US warns over anti-American violence risk in Turkey
People walk by a military vehicle in a street of Silvan, Turkey during a curfew following clashes between Turkish forces and Kurdish militants on Nov. 10, 2015. (Photo by Ilyas Akengin for Agence France-Presse.)

The United States embassy in Turkey on Thursday warned against the risk of attacks against its citizens in the country after a rise in anti-American rhetoric.

Turkey has been hit by a slew of attacks over the last months claimed by jihadists and Kurdish militants that have left the country on edge.

In the latest strikes, 39 people were gunned down in an attack on New Year's night claimed by Islamic State (IS) jihadists at an Istanbul nightclub.

Just three weeks earlier, 46 people were killed in a double suicide bombing claimed by Kurdish militants close to the stadium of the Besiktas football club.

The attacks prompted claims in the radical conservative press that the United States had a hand in the violence, although the allegations have been repeatedly and angrily denied by the embassy.

"An increase in anti-American rhetoric has the potential to inspire independent actors to carry out acts of violence against US citizens," the embassy said in a travel warning.

It said new attacks could occur at major events, tourist sites, restaurants, nightclubs, shopping centres, places of worship, and transportation hubs.
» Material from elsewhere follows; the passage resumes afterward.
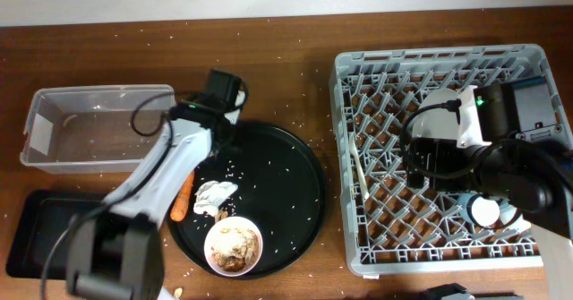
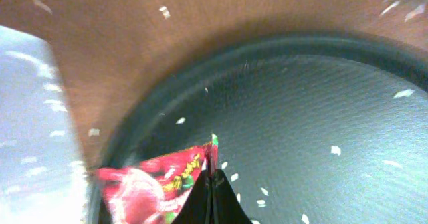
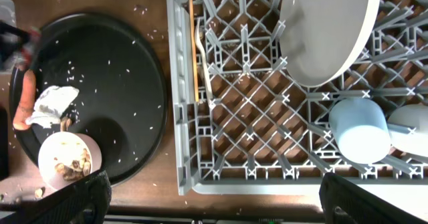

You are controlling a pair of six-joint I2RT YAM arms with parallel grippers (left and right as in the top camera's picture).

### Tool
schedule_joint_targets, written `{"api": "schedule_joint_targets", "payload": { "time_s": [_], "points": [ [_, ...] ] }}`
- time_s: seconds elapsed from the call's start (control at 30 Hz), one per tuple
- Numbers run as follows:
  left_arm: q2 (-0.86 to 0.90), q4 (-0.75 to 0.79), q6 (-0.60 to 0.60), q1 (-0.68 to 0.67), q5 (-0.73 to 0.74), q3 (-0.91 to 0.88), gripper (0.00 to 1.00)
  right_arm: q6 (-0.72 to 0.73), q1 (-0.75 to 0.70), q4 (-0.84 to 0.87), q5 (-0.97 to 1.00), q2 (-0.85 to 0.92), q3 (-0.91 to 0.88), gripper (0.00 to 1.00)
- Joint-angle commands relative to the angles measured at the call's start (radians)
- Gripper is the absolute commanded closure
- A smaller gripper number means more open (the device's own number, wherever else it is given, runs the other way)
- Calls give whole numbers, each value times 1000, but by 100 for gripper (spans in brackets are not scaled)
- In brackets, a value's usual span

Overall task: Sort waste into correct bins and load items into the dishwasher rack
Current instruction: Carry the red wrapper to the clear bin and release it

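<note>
My left gripper [image 2: 210, 178] is shut on a corner of the red snack wrapper [image 2: 150, 184], above the rim of the round black tray [image 2: 154, 110] next to the clear tub [image 1: 98, 125]. In the overhead view it [image 1: 219, 107] is at the tray's upper left edge. On that tray lie the white tissue [image 1: 215, 195], the carrot [image 1: 183, 200] and a white bowl of food scraps [image 1: 234, 244]. My right gripper [image 3: 224, 204] is open and empty over the grey rack [image 1: 358, 246]. The rack holds the plate [image 3: 324, 30], blue cup [image 3: 359, 129], white cup [image 3: 411, 130], fork [image 3: 204, 57] and chopstick [image 3: 194, 50].
The shallow black rectangular tray [image 1: 40, 237] sits at the front left, below the tub. Rice grains are scattered over the round tray [image 1: 295, 192] and the wooden table [image 1: 295, 58]. The right arm's body covers the rack's right side.
</note>
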Motion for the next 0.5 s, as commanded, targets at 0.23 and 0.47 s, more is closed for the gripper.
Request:
{"api": "schedule_joint_targets", "payload": {
  "time_s": [0.23, 0.47],
  "points": [
    [-207, 113, 145, 262, -45, 51, 100, 6, 0, 2, 1, -1, 2, 1],
    [-182, 236, 189, 362, -50, 51, 100, 6, 0, 11, 1, -1, 2, 2]
  ]
}}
An October order for family members of employees posted to the US Consulate in Istanbul to depart Turkey temporarily remains in place, it added.

Meanwhile, all US government travel to Istanbul is subject to State Department approval, it said.

This is based on intelligence "indicating extremist groups are continuing frequent and aggressive efforts to attack US citizens and foreign expatriates in areas of Istanbul where they reside or frequent," it said.

Several Turkish officials and media outlets blamed the United States for the failed July 15 coup aimed at toppling President Recep Tayyip Erdogan, allegations ridiculed by Washington.

The alleged mastermind of the plot, the preacher Fethullah Gulen, lives in the United States but has denied any links to the putsch.

Washington has so far not yielded to persistent Turkish requests to extradite Gulen, increasing tensions in relations and rasing the hackles of Erdogan's supporters.

In another sign of the poor atmosphere, Erdogan on December 27 accused the United States of supporting "terror groups" in Syria, even including Islamic State (IS) jihadists.